▸ What you should do
When you reach the line containing "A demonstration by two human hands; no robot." in the entries below, start writing out each line exactly, and stop after the line containing "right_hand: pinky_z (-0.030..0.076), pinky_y".

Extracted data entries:
————————
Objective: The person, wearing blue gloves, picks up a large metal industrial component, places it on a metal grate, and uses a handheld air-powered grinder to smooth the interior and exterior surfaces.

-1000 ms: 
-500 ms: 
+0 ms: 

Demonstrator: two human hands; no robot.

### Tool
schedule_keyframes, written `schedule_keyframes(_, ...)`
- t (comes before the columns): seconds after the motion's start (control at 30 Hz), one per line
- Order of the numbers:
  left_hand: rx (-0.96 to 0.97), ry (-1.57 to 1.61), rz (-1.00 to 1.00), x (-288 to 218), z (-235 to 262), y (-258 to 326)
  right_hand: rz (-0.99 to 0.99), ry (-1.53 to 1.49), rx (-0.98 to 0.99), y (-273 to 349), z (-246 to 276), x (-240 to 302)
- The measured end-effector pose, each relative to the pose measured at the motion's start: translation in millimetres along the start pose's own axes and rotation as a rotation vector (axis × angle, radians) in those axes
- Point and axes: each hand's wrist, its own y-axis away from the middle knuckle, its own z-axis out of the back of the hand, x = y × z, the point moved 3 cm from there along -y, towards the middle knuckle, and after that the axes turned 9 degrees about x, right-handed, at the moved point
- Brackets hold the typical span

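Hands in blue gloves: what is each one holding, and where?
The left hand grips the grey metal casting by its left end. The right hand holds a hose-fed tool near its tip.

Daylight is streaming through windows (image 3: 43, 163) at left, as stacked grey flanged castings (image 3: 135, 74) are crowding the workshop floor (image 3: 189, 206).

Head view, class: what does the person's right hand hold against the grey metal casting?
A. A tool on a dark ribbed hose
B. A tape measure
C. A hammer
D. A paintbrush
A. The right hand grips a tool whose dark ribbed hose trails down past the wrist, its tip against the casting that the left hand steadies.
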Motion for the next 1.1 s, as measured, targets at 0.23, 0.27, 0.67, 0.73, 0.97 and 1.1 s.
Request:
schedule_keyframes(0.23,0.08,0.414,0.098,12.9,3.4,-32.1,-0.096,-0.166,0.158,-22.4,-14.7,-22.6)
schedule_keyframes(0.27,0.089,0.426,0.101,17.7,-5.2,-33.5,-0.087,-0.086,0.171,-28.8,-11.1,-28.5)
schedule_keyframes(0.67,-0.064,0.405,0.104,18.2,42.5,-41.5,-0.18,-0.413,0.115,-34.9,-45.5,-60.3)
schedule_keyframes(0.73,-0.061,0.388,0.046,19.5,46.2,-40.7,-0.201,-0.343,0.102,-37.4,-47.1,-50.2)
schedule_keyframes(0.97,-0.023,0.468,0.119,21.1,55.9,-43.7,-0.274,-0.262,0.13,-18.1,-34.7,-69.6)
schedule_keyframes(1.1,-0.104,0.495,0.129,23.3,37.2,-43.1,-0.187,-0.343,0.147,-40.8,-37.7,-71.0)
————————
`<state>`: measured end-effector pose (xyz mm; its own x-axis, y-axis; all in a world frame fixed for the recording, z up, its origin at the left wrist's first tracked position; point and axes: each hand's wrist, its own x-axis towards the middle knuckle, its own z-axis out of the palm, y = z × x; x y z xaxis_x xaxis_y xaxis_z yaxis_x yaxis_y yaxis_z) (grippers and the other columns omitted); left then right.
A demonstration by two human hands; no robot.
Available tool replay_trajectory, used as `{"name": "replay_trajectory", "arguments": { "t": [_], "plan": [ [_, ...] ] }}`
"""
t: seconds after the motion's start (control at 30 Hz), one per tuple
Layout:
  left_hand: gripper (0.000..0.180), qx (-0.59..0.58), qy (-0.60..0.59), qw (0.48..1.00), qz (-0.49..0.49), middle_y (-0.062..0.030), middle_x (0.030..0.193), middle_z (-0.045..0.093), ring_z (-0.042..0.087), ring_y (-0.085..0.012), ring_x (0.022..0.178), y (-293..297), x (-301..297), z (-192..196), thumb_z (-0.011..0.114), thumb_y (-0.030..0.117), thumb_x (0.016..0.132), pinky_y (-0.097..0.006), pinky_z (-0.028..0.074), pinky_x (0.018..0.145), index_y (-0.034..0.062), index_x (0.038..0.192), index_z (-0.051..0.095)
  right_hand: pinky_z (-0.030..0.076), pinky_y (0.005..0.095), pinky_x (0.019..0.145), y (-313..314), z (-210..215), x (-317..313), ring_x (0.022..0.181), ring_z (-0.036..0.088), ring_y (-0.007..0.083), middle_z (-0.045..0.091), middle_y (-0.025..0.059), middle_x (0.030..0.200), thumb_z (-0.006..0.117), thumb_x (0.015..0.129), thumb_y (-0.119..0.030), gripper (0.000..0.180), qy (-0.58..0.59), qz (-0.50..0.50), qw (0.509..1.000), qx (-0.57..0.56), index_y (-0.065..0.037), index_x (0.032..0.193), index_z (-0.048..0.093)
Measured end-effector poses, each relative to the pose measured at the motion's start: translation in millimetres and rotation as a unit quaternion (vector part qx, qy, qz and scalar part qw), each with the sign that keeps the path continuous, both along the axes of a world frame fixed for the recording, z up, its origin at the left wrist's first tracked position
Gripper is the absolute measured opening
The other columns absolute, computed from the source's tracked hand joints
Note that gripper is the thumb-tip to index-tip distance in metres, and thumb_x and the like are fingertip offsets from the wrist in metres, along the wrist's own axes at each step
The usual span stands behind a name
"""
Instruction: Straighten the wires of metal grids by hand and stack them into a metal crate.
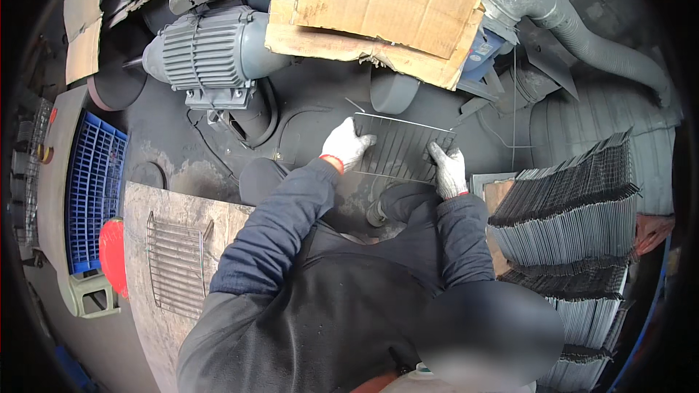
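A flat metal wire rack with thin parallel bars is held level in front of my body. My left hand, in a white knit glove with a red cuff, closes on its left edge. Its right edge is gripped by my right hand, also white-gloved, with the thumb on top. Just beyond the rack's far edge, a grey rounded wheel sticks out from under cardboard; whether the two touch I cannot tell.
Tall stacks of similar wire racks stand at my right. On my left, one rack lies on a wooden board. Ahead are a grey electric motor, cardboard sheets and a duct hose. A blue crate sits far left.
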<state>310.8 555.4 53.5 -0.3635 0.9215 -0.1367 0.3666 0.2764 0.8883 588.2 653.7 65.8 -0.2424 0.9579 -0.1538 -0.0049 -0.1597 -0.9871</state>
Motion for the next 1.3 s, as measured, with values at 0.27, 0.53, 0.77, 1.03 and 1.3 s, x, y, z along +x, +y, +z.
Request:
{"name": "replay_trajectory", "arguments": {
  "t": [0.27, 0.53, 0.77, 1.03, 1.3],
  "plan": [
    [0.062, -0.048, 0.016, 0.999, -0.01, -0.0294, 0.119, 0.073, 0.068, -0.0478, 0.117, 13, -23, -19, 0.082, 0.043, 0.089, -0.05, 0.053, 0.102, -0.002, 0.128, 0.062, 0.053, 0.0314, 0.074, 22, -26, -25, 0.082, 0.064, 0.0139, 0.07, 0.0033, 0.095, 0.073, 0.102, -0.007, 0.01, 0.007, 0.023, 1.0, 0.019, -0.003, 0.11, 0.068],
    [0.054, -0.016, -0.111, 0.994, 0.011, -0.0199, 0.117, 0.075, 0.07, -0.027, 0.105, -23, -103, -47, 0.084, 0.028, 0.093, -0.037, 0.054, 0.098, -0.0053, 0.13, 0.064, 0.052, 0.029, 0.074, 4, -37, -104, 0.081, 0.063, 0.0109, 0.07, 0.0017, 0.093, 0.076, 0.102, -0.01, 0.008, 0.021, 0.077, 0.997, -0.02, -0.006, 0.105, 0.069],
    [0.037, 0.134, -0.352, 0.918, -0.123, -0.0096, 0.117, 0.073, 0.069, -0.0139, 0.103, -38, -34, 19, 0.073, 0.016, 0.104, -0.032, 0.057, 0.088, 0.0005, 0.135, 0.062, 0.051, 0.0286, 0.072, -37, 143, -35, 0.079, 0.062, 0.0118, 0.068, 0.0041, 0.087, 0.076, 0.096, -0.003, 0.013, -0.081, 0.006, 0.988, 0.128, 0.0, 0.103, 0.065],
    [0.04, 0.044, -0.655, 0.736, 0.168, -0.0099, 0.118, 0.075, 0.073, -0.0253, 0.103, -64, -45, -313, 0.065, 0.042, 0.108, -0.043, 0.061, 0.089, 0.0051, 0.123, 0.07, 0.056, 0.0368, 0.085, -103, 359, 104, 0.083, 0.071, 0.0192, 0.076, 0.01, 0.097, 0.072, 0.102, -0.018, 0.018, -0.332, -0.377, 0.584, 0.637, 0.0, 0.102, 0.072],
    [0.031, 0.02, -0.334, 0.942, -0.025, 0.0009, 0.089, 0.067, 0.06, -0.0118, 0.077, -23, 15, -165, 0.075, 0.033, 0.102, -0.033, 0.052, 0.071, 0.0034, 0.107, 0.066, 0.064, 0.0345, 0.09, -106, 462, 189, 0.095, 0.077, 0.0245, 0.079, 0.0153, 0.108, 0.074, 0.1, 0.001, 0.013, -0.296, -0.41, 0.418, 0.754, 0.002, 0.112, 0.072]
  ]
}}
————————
▸ Result
A demonstration by two human hands; no robot.
Available tool replay_trajectory, used as `{"name": "replay_trajectory", "arguments": { "t": [_], "plan": [ [_, ...] ] }}`
"""
t: seconds after the motion's start (control at 30 Hz), one per tuple
Layout:
  left_hand: gripper (0.000..0.180), qx (-0.59..0.58), qy (-0.60..0.59), qw (0.48..1.00), qz (-0.49..0.49), middle_y (-0.062..0.030), middle_x (0.030..0.193), middle_z (-0.045..0.093), ring_z (-0.042..0.087), ring_y (-0.085..0.012), ring_x (0.022..0.178), y (-293..297), x (-301..297), z (-192..196), thumb_z (-0.011..0.114), thumb_y (-0.030..0.117), thumb_x (0.016..0.132), pinky_y (-0.097..0.006), pinky_z (-0.028..0.074), pinky_x (0.018..0.145), index_y (-0.034..0.062), index_x (0.038..0.192), index_z (-0.051..0.095)
  right_hand: pinky_z (-0.030..0.076), pinky_y (0.005..0.095), pinky_x (0.019..0.145), y (-313..314), z (-210..215), x (-317..313), ring_x (0.022..0.181), ring_z (-0.036..0.088), ring_y (-0.007..0.083), middle_z (-0.045..0.091), middle_y (-0.025..0.059), middle_x (0.030..0.200), thumb_z (-0.006..0.117), thumb_x (0.015..0.129), thumb_y (-0.119..0.030), gripper (0.000..0.180), qy (-0.58..0.59), qz (-0.50..0.50), qw (0.509..1.000), qx (-0.57..0.56), index_y (-0.065..0.037), index_x (0.032..0.193), index_z (-0.048..0.093)

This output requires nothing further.